Reproduce the records below exactly, but only between the lines holding "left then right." and "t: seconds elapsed", inclusive.

→ Stored dataset items
- Opening Delimiter -

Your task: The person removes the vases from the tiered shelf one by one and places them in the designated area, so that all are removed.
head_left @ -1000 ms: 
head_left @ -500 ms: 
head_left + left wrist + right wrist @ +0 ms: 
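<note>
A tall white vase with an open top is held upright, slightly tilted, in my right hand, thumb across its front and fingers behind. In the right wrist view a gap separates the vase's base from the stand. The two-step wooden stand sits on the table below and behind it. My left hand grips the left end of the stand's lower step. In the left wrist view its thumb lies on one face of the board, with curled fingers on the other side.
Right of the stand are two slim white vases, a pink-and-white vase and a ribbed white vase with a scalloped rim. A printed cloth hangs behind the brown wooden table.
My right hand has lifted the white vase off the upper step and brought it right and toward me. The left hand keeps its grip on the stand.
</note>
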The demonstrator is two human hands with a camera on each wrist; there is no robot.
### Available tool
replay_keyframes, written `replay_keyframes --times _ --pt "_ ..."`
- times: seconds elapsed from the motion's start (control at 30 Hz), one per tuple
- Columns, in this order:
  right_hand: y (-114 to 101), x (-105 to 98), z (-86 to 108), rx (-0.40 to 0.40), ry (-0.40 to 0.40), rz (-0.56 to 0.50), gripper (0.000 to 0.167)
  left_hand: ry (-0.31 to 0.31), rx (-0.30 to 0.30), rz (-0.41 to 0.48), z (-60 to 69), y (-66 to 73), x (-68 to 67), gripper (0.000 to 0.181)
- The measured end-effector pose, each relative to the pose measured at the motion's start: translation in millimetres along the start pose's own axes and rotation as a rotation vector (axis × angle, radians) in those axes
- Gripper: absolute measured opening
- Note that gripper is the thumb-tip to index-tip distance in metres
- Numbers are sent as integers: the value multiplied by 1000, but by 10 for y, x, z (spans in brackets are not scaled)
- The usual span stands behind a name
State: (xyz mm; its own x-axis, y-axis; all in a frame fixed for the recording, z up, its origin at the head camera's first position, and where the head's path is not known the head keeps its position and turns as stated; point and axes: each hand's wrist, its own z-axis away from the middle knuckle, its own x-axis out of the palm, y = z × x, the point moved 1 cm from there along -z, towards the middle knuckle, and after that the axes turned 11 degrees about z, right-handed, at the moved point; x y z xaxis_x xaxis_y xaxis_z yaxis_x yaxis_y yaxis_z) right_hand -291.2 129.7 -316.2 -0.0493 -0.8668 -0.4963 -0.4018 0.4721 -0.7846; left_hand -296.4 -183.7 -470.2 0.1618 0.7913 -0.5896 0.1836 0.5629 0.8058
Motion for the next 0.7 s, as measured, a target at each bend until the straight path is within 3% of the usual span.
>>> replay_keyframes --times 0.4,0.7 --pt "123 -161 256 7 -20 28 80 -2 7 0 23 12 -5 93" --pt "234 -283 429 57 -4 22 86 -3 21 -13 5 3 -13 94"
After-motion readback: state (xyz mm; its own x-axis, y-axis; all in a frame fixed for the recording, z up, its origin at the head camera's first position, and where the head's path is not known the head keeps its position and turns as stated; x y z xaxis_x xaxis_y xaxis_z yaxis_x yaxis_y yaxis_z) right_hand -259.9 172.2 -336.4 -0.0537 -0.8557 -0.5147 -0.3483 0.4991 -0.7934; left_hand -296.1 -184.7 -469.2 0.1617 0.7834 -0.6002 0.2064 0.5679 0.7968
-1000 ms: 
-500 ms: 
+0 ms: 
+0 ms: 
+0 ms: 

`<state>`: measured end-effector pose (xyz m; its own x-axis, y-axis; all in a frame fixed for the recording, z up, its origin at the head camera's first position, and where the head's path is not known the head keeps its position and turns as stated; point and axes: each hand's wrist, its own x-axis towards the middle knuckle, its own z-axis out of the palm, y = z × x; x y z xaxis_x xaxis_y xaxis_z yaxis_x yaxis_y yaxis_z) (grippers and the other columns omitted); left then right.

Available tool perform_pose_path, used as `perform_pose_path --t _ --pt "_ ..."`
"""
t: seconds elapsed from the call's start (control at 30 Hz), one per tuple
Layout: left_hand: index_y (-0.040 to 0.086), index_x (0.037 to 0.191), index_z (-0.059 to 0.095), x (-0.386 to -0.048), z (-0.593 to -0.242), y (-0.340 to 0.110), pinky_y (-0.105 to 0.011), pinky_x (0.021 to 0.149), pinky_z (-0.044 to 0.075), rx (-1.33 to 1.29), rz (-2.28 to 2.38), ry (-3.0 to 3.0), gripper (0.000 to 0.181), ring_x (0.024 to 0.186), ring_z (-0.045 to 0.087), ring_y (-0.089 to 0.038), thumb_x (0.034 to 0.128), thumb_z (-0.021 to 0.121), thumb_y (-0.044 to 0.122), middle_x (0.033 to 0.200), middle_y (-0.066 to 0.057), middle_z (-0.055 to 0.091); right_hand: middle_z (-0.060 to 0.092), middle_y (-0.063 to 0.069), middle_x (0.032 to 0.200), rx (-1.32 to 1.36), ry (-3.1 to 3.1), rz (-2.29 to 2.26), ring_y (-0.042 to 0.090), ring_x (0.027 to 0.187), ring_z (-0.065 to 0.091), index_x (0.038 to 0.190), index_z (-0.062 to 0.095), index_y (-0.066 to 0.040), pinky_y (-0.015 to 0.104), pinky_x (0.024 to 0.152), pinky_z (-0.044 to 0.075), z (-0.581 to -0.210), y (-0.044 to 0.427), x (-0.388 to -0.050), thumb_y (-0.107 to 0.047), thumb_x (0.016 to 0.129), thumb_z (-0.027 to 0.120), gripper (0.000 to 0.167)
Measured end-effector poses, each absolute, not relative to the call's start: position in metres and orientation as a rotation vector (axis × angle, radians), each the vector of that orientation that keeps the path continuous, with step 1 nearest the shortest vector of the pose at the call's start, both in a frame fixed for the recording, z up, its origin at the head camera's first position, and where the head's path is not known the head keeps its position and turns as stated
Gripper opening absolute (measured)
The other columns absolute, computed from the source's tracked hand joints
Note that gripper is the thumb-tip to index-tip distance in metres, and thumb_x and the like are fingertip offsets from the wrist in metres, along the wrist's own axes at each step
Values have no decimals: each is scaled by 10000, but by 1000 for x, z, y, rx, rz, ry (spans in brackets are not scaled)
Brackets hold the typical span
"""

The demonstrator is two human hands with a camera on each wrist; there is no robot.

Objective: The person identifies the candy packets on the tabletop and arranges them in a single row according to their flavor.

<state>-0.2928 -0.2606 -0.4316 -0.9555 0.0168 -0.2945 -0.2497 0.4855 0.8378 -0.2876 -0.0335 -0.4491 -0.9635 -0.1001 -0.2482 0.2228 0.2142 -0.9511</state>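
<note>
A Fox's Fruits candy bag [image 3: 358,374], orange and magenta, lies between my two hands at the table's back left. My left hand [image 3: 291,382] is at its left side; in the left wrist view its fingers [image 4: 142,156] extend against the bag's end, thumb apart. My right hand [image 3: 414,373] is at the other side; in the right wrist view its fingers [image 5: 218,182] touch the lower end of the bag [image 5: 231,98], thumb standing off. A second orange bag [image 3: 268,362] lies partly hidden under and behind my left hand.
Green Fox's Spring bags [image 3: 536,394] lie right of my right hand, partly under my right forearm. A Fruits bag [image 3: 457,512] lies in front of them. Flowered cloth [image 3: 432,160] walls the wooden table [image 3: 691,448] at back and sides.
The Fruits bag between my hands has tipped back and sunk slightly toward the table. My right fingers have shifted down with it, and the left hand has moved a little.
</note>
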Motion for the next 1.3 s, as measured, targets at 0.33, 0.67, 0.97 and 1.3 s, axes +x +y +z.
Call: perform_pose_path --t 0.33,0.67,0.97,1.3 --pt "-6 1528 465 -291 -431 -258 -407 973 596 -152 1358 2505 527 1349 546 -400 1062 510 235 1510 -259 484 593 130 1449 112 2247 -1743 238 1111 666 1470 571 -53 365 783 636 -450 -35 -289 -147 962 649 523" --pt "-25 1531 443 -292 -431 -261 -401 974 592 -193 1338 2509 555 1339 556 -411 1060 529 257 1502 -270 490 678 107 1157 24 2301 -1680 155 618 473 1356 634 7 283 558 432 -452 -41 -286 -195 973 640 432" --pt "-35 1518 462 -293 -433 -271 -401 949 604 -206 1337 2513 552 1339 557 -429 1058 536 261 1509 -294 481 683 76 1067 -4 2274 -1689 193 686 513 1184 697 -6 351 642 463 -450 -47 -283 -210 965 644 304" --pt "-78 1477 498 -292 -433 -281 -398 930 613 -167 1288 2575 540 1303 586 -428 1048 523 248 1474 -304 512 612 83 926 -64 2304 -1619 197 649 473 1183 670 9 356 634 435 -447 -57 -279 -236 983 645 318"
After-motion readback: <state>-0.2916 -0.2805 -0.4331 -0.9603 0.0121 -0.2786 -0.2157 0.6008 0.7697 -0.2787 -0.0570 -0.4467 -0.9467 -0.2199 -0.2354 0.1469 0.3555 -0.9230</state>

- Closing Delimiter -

→ Reply to the task
`<state>`: measured end-effector pose (xyz m; its own x-axis, y-axis; all in a frame fixed for the recording, z up, its origin at the head camera's first position, and where the head's path is not known the head keeps its position and turns as stated; point and axes: each hand's wrist, its own x-axis towards the middle knuckle, its own z-axis out of the palm, y = z × x; x y z xaxis_x xaxis_y xaxis_z yaxis_x yaxis_y yaxis_z) (grippers and the other columns omitted); left then right.

Available tool perform_pose_path, used as `perform_pose_path --t _ --pt "_ ..."`
"""
t: seconds elapsed from the call's start (control at 30 Hz), one per tuple

This answer is complete as it stands.